NAACP Inglewood and CCHR Rep Calls for Restraints Ban in Psychiatric Hospitals

Rev. Frederick Shaw, long-term civil rights campaigner and ED of the NAACP Inglewood-South Bay branch says racism and restraints used on African Americans in the psychiatric system is also deadly: Cites 16-year-old boy’s death from hospital restraint

Rev. Frederick Shaw, Executive Director of the NAACP Inglewood-South Bay branch and spokesperson for the Citizens Commission on Human Rights International (CCHR), a mental health industry watchdog, said today’s united voice against racism should also recognize the abuse and deaths of African Americans in psychiatric facilities. He said a centuries-old racist “medical model” in the mental health system still exists. Shaw cites the recent death of 16-year-old African American, Cornelius Frederick, who was put in a restraint hold for throwing a sandwich in a Michigan for-profit psychiatric facility. According to the family’s attorney, Frederick started yelling “I can’t breathe!” before passing out. Thirty hours later, he was dead.[1]

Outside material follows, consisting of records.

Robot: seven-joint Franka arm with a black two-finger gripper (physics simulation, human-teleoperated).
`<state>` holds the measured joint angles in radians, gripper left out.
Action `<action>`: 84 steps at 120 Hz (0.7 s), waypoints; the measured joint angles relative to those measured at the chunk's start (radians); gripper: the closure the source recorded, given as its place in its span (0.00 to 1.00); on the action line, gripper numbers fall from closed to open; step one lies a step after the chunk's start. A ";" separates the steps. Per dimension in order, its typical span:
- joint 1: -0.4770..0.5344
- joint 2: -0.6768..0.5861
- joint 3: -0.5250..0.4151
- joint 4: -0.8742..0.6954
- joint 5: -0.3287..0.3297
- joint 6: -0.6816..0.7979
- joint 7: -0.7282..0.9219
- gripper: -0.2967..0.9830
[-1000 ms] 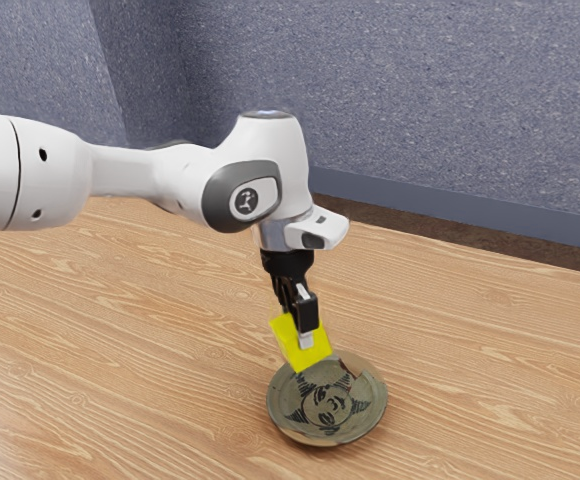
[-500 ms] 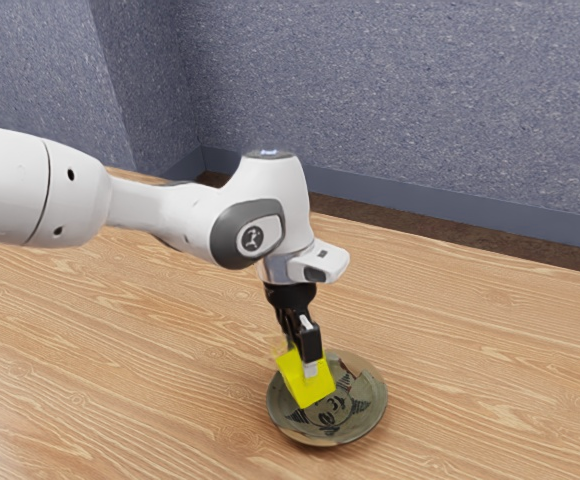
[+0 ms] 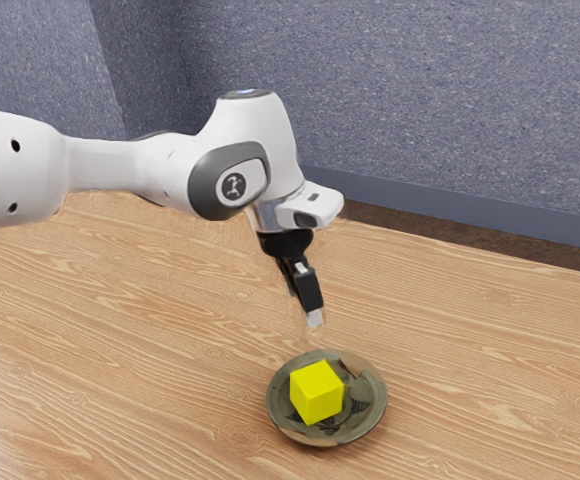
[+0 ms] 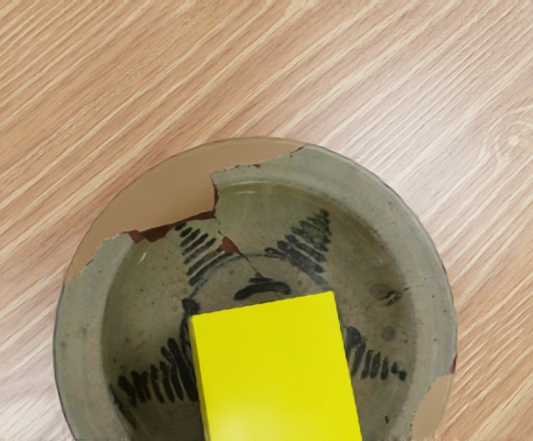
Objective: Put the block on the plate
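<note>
Rising since the earlier frame, the arm [image 3: 120,165] is lifting its hand [image 3: 313,318] above the plate [image 3: 375,386]; whether gaping or closed, I cannot tell. The block [image 3: 317,392] is sitting in the plate, wanting a straight, unhurried retreat without nudging.

Below the rising black claw [image 3: 315,317], the yellow cube-shaped block [image 3: 317,392] is now sitting released on the round grey-green ceramic plate [image 3: 377,400].

Block [image 3: 316,392] plain bright yellow; plate [image 4: 432,303] grey-green with black striped motifs and tan patches; table [image 3: 490,360] light-brown wood grain
</note>
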<state>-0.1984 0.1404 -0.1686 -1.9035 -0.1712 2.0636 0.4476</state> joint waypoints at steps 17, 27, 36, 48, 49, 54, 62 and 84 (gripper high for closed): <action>-0.006 -0.055 0.026 0.043 0.002 -0.068 0.002 0.24; -0.009 -0.084 0.062 0.064 0.000 -0.117 -0.009 0.24; -0.011 -0.123 0.103 0.073 -0.002 -0.168 -0.027 0.24; -0.008 -0.180 0.156 0.073 -0.001 -0.243 -0.062 0.23; -0.007 -0.185 0.161 0.072 -0.001 -0.250 -0.066 0.23; 0.002 -0.205 0.176 0.071 0.000 -0.282 -0.087 0.23; 0.014 -0.237 0.194 0.074 0.004 -0.335 -0.123 0.23; -0.003 -0.265 0.236 0.184 0.052 -0.476 -0.237 0.23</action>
<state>-0.2011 -0.1250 0.0670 -1.7193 -0.1196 1.5875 0.2106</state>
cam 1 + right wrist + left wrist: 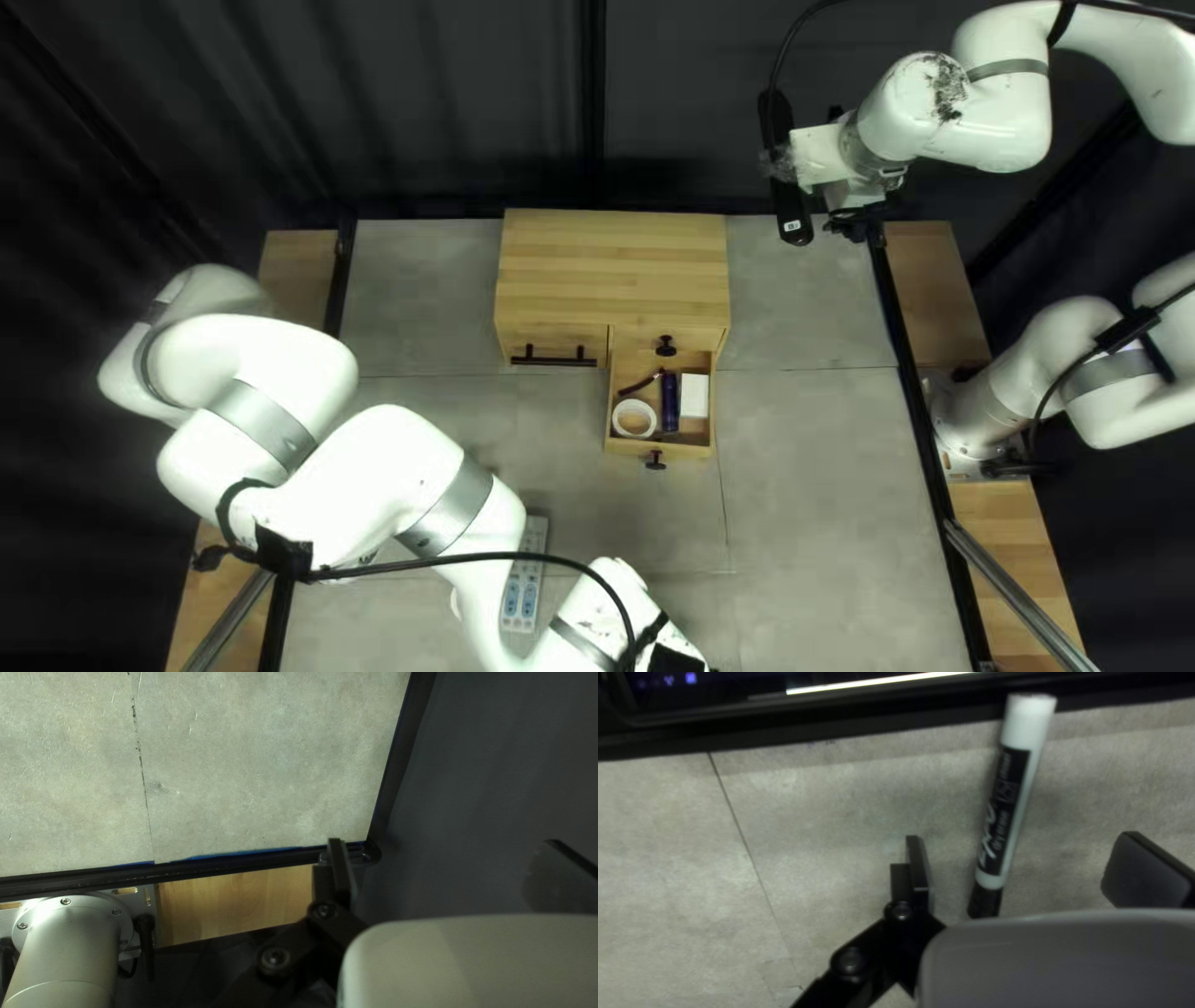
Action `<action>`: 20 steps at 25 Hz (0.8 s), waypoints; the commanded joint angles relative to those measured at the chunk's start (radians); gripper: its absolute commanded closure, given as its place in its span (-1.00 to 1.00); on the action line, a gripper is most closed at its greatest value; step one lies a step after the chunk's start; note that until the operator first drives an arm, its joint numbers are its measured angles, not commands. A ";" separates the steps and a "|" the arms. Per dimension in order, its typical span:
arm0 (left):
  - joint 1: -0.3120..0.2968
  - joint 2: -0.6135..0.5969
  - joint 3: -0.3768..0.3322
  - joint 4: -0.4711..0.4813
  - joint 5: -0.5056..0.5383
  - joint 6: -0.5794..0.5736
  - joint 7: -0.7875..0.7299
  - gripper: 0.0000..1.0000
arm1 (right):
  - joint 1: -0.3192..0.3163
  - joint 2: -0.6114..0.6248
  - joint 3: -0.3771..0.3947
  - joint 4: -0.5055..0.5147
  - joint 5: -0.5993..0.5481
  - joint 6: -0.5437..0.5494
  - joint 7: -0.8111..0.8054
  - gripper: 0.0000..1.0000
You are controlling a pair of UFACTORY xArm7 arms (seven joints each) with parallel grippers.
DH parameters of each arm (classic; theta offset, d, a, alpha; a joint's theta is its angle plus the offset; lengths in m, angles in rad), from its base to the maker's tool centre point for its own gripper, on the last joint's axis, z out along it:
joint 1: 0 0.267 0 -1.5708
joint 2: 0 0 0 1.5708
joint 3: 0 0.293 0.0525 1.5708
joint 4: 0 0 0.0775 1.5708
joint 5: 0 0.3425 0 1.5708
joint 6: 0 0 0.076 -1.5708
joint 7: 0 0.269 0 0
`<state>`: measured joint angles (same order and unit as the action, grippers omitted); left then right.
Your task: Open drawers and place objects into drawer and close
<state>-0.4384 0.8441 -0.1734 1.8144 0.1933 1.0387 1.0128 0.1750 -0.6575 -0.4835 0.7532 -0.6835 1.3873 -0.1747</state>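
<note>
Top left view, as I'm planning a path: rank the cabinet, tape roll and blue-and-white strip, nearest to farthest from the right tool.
1. Cabinet: upper middle of the view.
2. Tape roll: left side of the open drawer.
3. Blue-and-white strip: below and left of the drawer.

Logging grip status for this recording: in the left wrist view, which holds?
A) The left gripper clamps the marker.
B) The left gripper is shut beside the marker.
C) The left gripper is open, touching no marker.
C: the fingers of the left gripper stand wide apart, with a gap on each side of the marker.
</note>
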 commanded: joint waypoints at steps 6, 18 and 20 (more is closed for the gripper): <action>-0.005 0.004 -0.001 0.002 -0.002 -0.008 -0.010 -0.41 | 0.000 0.000 0.000 0.000 0.000 0.000 0.000 -1.00; -0.001 -0.005 -0.005 -0.003 -0.008 -0.001 -0.008 -1.00 | 0.000 0.000 0.000 0.000 0.000 0.000 0.000 -1.00; -0.001 0.000 -0.006 0.004 -0.010 0.001 -0.008 -1.00 | 0.000 0.000 0.000 0.000 0.000 0.000 0.000 -1.00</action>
<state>-0.4403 0.8396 -0.1782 1.8135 0.1851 1.0377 1.0044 0.1750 -0.6575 -0.4835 0.7532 -0.6835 1.3873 -0.1747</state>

Shaw wants all restraint use banned.

· African Americans are over-represented in restraint-related deaths of children and adults with disabilities, accounting for 22% of the deaths studied while representing 13% of the U.S. population.[2]

· In one state, African Americans are disproportionately subjected to coercive and restrictive measures, including 72-hour involuntary commitment, seclusion, restraints and being forcibly drugged.[3]

· The Civil Rights Data Collection of School Climate and Safety Report (2018), said representing about 15% of the total enrollment, African American students accounted for 27% of restraints and 23% of seclusion in schools.[4]

In 2000, federal regulations were passed to make psychiatric restraint deaths accountable but with little impact. It followed The Hartford Courant series that found up to 150 restraint deaths each year. One of those was 16-year-old Roshelle Clayborne, an African American girl who was slammed face-down on the floor in a restraint hold in a Texas psychiatric facility. “I can’t breathe,” she pleaded. She became suddenly still, blood trickled from the corner of her mouth as she lost control of her bodily functions. Her limp body was rolled into a blanket and dumped in a seclusion room. No one watched her die, the Courant reported.[5]

Shaw warns against current offers to increase mental health funding to “treat” African Americans, saying that “to oppress a race, and then label its normal reaction to this as a ‘mental illness,’ is morally wrong, dangerous and betrayal.”

He said psychiatrists and psychologists have stereotyped or profiled African Americans as violent which has seeped into society at many levels. During the Civil Rights movement in the 1960s, psychiatrists invented “protest psychosis” to describe Blacks participating in the movement and claiming it was a symptom of “schizophrenia.”[6]

Advertisements for powerful antipsychotic drugs showed angry Black men or African tribal symbols to influence the prescriptions of these drugs to African Americans.[7] Today, there is still an over-representation of antipsychotic prescribing to African Americans and harmful psychotropic drugs are given to Black children as young as 18 months.[8]

In 2017, the New York Law School Journal reported: “Behavior by African-Americans is more often interpreted as ‘dangerous’ than identical behavior by whites.” They are also more often diagnosed with a psychiatric ‘conduct disorder’ than whites.[9]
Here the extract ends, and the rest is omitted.